### [DATA SECTION]
******

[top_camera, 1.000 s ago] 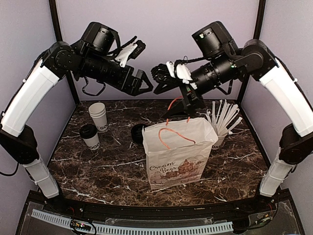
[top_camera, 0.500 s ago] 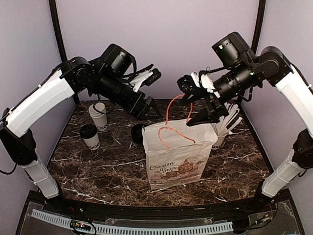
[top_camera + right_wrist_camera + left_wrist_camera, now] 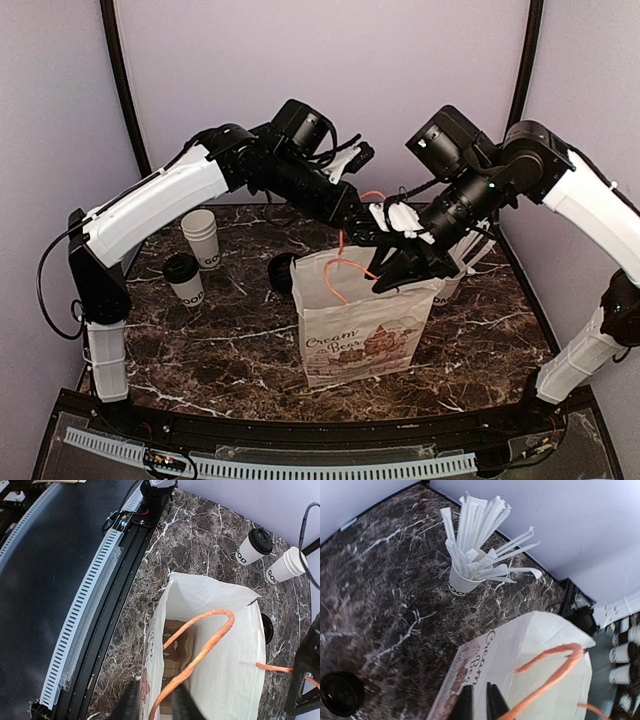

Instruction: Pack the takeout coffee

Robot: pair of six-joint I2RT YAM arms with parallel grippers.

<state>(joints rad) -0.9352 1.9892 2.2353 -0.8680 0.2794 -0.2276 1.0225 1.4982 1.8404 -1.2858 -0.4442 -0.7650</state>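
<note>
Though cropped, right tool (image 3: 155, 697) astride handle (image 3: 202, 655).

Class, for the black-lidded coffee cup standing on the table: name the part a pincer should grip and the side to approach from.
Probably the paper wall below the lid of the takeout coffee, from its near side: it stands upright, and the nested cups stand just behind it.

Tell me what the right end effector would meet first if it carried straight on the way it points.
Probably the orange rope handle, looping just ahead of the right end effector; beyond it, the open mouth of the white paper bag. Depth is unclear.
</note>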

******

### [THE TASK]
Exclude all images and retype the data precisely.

### [FINAL ANSWER]
[top_camera, 1.000 s ago] 
[top_camera, 0.500 s ago] 
[top_camera + right_wrist_camera + left_wrist_camera, now] 

Instruction: Pack the takeout coffee

Robot: pair of six-joint I2RT YAM arms with parallel grippers.

<state>(joints rad) -0.9352 1.9892 2.2353 -0.8680 0.2794 -0.2276 1.0225 1.4982 1.8404 -1.2858 -0.4442 -0.7650</state>
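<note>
Though cropped, right tool (image 3: 155, 697) astride handle (image 3: 202, 655).

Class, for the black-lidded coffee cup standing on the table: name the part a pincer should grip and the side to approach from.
Probably the paper wall below the lid of the takeout coffee, from its near side: it stands upright, and the nested cups stand just behind it.

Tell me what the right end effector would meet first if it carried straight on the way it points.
Probably the orange rope handle, looping just ahead of the right end effector; beyond it, the open mouth of the white paper bag. Depth is unclear.
</note>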

That makes the output complete.